The concept of Mild Cognitive Impairment (MCI) is used to describe the early stages of Alzheimer’s disease (AD), and identification and treatment before further decline is an important clinical task. We selected longitudinal data from the ADNI database to investigate how well normal function (HC, n= 134) vs. conversion to MCI (cMCI, n= 134) and stable MCI (sMCI, n=333) vs. conversion to AD (cAD, n= 333) could be predicted from cognitive tests, and whether the predictions improve by adding information from magnetic resonance imaging (MRI) examinations. Features representing trajectories of change in the selected cognitive and MRI measures were derived from mixed effects models and used to train ensemble machine learning models to classify the pairs of subgroups based on a subset of the data set.
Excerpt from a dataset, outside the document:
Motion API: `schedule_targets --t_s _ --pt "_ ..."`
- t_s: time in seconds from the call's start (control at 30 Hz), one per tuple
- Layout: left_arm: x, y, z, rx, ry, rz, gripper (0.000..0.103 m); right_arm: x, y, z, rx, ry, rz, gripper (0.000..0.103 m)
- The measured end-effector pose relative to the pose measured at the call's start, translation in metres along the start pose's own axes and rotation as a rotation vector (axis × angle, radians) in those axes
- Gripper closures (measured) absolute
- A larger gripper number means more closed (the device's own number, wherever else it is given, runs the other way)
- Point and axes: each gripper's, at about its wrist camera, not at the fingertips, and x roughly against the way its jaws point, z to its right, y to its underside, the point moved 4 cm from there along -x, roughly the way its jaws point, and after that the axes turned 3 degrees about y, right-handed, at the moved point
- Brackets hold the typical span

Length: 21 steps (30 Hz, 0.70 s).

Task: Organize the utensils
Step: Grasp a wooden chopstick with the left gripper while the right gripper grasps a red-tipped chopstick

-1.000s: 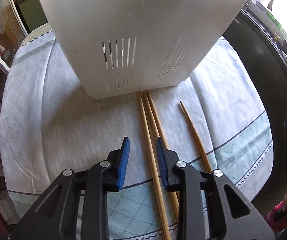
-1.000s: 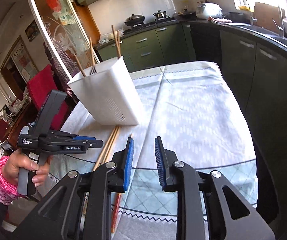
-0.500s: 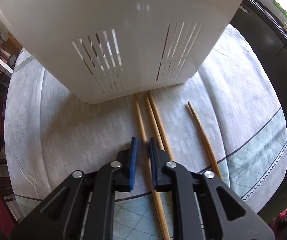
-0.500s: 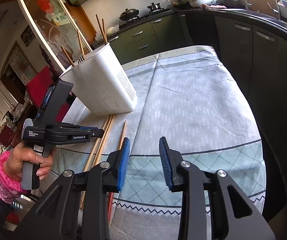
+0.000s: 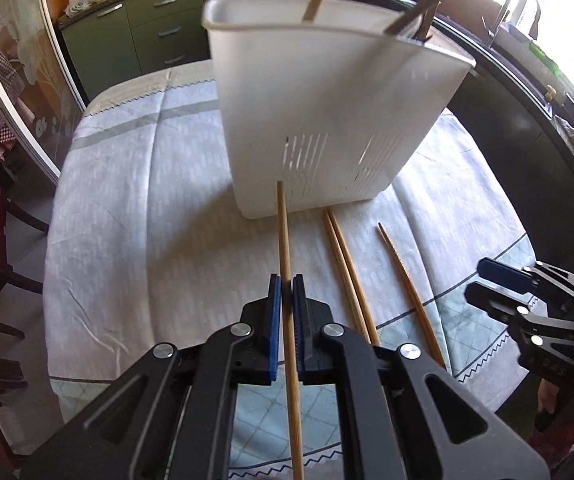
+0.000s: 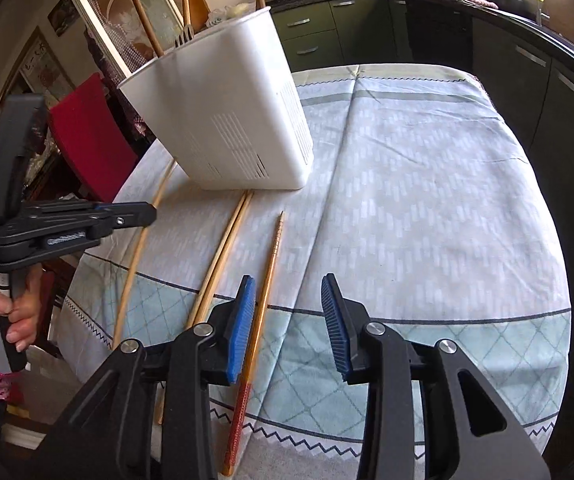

Evaluation in an independent test set showed that the predictions for HC vs. cMCI improved substantially when MRI features were added, with an increase in F_1-score from 60 to 77%. The F_1-scores for sMCI vs. cAD were 77% without and 78% with inclusion of MRI features. The results are in-line with findings showing that cognitive changes tend to manifest themselves several years after the Alzheimer’s disease is well-established in the brain.

Highlights

  • The concept of Mild Cognitive Impairment (MCI) is used to describe the early stages of Alzheimer’s disease (AD), and identification and treatment before further decline is an important clinical task

  • A more precise prediction of AD is expected if information from results on cognitive tests are combined with information from magnetic resonance imaging (MRI) of the b­ rain[15,16]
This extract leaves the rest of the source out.